Troubleshoot Kubernetes Monitoring
This section includes common errors encountered while installing and configuring Kubernetes Monitoring components.
Tips for Helm chart deployment
If you have configured Kubernetes Monitoring with the Grafana Kubernetes Monitoring Helm chart, here are some general troubleshooting techniques:
- Within Kubernetes Monitoring, view the metrics status.
- Check for any changes with the command
helm template ...
. This produces an `output.yaml’ file to check the result. - Check the configuration with the command
helm test --logs
. This provides a configuration validation, including all phases of metrics gathering through display. - Check the
extraConfig
section of the Helm chart to ensure this section is not used for modifications. This section is only for additional configuration not already in the chart, and not for modifications to the chart.
Two common issues often occur when a Helm chart is not configured correctly:
- Duplicate metrics
- Missing metrics
Duplicate metrics
For duplicate metrics, determine whether some metric data sources (such as Node Exporter or kube-state-metrics) already exist on the Cluster. If so, remove them or adjust the Helm chart values to use the existing ones and skip deploying another instance.
Missing metrics
It’s helpful to keep in mind the different phases of metrics gathering when debugging:
- Discovery: Find the metric source. In this phase, find out whether the tool to gather metrics is working. For example, is Node Exporter running? Can Alloy find Node Exporter? Perhaps there’s configuration that’s not correct because Alloy is looking in a namespace or for a specific label.
- Scraping: Were the metrics gathered correctly? As an example, most metric sources use HTTP, but the metric source you are trying to find uses HTTPS. Identify whether the configuration is set for scraping HTTPS.
- Processing: Were metrics correctly processed? With Kubernetes Monitoring, metrics are filtered to a small subset of the useful metrics.
- Delivering: In this phase, metrics are sent to Grafana Cloud. While this is an uncommon problem, if there is an issue, there are likely no metrics being delivered.
- Displaying: A metric is not showing up in the Kubernetes Monitoring GUI. If you’ve determined the metrics are being delivered but some are not displaying, there may be a missing or incorrect label for the metric. Each metric has a Cluster label.
View metrics status
To view the status of metrics being collected:
- Click Configuration on the menu.
- Click the Metrics status tab.
- Filter for the Cluster or Clusters you want to see the status of.

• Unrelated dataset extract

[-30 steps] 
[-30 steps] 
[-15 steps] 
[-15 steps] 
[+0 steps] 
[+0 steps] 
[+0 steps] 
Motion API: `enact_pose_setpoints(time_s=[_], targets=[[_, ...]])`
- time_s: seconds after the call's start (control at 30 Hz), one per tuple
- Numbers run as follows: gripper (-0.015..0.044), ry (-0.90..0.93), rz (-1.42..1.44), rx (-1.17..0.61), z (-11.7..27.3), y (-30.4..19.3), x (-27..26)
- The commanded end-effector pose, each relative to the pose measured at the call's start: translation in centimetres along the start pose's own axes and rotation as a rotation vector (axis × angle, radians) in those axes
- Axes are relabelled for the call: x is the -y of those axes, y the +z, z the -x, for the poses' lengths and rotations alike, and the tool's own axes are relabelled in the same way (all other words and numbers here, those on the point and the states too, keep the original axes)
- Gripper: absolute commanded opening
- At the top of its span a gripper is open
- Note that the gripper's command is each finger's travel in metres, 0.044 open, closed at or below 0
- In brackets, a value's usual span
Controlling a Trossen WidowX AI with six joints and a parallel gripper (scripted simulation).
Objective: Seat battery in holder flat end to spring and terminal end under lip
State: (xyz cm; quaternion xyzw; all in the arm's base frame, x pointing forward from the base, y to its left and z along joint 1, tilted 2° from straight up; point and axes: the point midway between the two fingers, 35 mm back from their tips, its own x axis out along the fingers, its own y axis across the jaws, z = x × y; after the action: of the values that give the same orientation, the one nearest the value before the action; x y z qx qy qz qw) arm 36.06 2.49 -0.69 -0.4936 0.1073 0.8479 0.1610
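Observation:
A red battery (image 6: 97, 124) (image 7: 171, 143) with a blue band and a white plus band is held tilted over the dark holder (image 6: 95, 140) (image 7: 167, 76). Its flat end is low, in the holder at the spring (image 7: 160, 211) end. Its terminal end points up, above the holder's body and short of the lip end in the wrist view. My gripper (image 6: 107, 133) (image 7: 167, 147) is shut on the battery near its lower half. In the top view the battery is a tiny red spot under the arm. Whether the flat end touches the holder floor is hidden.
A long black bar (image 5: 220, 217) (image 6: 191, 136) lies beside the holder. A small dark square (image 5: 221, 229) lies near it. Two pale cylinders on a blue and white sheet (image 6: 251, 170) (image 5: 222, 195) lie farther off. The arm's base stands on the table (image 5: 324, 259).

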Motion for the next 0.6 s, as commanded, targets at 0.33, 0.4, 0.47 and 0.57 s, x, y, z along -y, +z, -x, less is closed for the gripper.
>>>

For more information about each status, click the Docs link.
Status icons
Each panel shows an icon that indicates the status of the incoming data, based on its source and Cluster selected within the time range:
- Green circle with check mark: Data for this source is being collected. The version of the source or online status also displays.
- Yellow caution with exclamation mark: Duplicate data is being collected for the source that was expected. For example, there may be two instances deployed for the same metric source.
- Red circle with X: There is no data available for this item, within the time range specified.
Check initial configuration
When you initially configure, if any box shows “Offline”, it can be any of the following:
- The feature was not selected during Cluster configuration.
- The system is not running correctly.
- Alloy was not able to gather data correctly.
- No data was gathered during the time range specified.
View the query with Explore
If something in the metrics status looks incorrect, click the icon next to the panel title. This opens Explore where you can examine the query for any issues, such as an incorrect label.
Look at a historical time range
Use the time range selector to understand what was occurring in the past. In the following example, Cluster events were being collected but are not currently.
Resolve missing efficiency usage data
If CPU and memory usage within any table shows no data, it could be due to missing Node Exporter metrics. Navigate to Configuration in the main menu, and click the Metrics status tab to determine what is not being reported.
Resolve missing metrics
If you are missing metrics even though the Metrics status tab under the Configuration menu is showing the configuration is set up as you intended, check your configuration for an incorrectly configured label for the Node Exporter instance.
Make sure the Node Exporter instance
label is set to the Node name. The labels for kube-state-metrics node
and Node Exporter instance
must contain the same values.
Resolve missing workload data
If you are seeing Pod resource usage but not workloads usage data:
- Navigate to the Configuration page.
- Scroll to the step for Backend installation.
- Click Install to install alert rules and recording rules.
Resolve update error
If you attempted to upgrade Kubernetes Monitoring with the Update button on the Settings tab under Configuration and received an error message, complete the following instructions.
Warning
When you uninstall Grafana Alloy, this deletes its associated alert and recording rule namespace. Alerts added to the default locations are also removed. Save a copy of any customized item if you modified the provisioned version.
- Click Uninstall.
- Click Install to reinstall.
- Complete the instructions in Configure with Grafana Kubernetes Monitoring Helm chart.
Resolve duplicate metrics
To identify why you have duplicate metrics:
At the Metrics status page, look for the yellow caution icon which indicates multiple metrics are being collected. Click the Explore icon next to the panel title to examine the query for correctness.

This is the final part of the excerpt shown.